_WORK REQUIRED_. Count how many lines in the entries below hold "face". Only the number belongs in the answer.

+++

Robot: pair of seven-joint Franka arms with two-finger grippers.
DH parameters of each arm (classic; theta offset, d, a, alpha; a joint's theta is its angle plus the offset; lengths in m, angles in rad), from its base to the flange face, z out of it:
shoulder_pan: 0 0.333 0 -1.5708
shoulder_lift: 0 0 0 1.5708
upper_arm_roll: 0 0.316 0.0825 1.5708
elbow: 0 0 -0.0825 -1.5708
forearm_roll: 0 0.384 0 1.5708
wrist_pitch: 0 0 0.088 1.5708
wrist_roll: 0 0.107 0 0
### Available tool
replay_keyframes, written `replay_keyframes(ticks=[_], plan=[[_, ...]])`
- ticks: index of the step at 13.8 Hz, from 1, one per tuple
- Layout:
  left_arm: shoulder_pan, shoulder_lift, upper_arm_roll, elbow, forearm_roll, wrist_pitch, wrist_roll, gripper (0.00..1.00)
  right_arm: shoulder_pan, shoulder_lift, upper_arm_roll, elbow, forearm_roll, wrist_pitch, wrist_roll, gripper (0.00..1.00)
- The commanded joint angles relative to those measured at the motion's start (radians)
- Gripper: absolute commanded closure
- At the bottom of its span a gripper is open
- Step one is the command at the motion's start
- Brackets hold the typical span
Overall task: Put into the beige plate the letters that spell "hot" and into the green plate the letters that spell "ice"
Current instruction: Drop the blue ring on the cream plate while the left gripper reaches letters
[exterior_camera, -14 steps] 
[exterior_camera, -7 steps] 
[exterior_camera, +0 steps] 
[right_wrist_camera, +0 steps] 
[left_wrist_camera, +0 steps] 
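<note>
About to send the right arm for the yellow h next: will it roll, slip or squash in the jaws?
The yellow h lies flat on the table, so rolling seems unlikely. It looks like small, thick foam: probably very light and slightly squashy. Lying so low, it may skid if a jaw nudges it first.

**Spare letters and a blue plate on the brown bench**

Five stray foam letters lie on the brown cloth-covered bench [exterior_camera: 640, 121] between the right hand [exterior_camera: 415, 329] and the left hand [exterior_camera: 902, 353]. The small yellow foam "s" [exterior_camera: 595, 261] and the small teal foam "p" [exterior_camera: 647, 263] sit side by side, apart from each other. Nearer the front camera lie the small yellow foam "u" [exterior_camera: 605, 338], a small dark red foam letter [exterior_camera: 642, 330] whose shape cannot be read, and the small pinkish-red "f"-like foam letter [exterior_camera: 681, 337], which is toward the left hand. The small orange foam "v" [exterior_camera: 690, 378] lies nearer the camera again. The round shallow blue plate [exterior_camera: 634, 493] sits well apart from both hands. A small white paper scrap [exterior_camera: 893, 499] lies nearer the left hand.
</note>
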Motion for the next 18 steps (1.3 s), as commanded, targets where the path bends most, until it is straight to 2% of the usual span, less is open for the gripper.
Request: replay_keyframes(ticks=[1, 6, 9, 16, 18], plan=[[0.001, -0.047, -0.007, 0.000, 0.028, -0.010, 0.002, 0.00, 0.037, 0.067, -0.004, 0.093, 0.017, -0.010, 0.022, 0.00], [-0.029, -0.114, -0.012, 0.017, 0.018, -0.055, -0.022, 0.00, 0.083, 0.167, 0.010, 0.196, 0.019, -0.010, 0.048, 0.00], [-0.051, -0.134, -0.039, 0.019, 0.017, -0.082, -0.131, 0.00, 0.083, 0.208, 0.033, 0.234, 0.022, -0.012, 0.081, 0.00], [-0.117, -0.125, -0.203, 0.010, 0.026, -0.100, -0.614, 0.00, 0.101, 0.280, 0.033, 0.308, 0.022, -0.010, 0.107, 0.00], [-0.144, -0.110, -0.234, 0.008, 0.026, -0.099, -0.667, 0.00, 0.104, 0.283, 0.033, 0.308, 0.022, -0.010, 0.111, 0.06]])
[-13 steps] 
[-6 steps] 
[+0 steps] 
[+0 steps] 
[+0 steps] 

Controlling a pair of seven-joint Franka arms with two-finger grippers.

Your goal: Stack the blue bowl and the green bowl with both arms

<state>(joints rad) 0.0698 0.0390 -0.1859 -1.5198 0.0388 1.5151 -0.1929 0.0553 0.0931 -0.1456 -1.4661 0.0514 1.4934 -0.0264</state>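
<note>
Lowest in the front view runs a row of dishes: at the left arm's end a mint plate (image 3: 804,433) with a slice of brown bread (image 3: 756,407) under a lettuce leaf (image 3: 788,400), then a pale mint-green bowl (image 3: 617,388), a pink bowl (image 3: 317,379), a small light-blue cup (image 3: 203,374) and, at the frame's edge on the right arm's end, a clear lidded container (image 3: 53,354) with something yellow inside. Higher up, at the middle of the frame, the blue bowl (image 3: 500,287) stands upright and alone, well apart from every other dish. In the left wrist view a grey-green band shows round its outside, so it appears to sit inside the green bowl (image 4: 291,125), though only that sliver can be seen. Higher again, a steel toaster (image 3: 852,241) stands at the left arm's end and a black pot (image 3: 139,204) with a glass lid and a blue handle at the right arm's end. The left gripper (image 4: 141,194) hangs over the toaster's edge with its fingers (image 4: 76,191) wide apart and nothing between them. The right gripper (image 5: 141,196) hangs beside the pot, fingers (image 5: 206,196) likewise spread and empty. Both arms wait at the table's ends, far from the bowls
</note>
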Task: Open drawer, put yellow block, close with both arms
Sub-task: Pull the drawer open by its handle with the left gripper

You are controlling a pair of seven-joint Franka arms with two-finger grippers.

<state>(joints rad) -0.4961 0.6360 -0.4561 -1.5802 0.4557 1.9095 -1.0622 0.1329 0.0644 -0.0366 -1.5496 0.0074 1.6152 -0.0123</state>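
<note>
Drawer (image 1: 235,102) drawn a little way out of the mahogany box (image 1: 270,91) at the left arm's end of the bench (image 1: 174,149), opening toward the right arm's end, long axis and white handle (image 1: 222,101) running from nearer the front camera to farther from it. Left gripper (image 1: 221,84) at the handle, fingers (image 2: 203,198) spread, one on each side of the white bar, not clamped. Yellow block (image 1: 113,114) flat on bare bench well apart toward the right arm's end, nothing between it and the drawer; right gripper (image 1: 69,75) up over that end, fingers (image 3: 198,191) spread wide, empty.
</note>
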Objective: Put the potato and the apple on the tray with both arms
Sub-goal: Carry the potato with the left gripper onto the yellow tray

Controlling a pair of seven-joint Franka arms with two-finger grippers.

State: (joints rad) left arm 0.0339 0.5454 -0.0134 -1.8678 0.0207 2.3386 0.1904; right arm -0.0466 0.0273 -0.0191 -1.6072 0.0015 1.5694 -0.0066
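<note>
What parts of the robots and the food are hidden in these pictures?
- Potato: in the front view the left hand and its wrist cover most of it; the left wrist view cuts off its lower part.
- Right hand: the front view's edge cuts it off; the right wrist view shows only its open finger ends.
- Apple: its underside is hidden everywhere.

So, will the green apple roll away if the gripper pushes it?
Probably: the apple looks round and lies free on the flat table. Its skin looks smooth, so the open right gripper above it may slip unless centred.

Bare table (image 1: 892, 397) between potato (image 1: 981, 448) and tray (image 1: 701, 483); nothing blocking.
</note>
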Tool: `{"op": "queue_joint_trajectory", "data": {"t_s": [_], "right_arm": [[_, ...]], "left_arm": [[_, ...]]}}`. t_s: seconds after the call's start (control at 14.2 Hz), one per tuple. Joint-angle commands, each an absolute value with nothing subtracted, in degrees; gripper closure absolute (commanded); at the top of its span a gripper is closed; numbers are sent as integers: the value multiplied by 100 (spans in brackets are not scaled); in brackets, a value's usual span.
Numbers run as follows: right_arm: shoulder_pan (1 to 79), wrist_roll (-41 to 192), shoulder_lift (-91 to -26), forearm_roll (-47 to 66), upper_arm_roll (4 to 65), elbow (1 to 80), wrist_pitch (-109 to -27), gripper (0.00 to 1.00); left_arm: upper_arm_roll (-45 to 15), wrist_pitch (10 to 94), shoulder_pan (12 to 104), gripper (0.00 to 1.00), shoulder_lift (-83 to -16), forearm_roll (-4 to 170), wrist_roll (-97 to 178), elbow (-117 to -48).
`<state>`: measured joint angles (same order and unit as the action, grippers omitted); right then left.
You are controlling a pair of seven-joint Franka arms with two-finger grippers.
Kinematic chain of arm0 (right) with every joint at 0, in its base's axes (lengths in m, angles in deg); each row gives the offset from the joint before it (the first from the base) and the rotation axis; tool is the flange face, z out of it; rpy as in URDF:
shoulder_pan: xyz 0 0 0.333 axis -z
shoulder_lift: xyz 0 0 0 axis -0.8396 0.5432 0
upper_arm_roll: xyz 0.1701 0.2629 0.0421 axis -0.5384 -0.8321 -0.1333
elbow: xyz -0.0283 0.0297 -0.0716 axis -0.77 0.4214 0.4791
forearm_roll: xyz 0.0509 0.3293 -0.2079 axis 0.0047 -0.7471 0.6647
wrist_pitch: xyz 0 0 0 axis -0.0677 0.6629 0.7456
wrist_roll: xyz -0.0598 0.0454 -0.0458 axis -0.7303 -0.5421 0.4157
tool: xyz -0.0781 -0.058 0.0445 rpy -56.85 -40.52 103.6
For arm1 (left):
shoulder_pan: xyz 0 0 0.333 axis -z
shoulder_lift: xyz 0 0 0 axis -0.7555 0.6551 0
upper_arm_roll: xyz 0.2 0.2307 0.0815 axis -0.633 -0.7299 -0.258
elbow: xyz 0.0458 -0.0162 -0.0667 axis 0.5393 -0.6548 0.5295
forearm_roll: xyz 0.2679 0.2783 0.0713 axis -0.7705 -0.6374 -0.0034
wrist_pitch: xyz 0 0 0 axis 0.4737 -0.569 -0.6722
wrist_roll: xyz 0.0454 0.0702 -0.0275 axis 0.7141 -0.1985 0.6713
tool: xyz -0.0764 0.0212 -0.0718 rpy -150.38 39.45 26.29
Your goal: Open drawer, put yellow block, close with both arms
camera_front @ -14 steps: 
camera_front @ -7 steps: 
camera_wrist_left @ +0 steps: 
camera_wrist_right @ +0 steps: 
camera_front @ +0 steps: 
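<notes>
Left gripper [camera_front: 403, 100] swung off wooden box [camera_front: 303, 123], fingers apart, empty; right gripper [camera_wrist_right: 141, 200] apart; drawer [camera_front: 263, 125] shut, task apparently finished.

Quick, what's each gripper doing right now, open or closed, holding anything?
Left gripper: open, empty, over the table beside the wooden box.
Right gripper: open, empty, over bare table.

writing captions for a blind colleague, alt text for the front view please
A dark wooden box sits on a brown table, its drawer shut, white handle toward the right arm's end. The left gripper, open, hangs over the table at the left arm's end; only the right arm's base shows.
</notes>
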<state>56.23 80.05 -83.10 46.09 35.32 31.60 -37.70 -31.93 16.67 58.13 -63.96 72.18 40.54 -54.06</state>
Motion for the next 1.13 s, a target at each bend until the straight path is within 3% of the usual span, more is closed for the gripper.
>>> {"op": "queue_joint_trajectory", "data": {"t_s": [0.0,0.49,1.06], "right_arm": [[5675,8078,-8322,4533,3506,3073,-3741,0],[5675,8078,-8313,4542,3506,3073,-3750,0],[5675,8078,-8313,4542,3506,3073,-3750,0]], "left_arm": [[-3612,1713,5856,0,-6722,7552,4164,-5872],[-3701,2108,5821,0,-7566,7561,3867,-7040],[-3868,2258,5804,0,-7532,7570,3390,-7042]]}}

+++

_TASK SOLUTION_. 2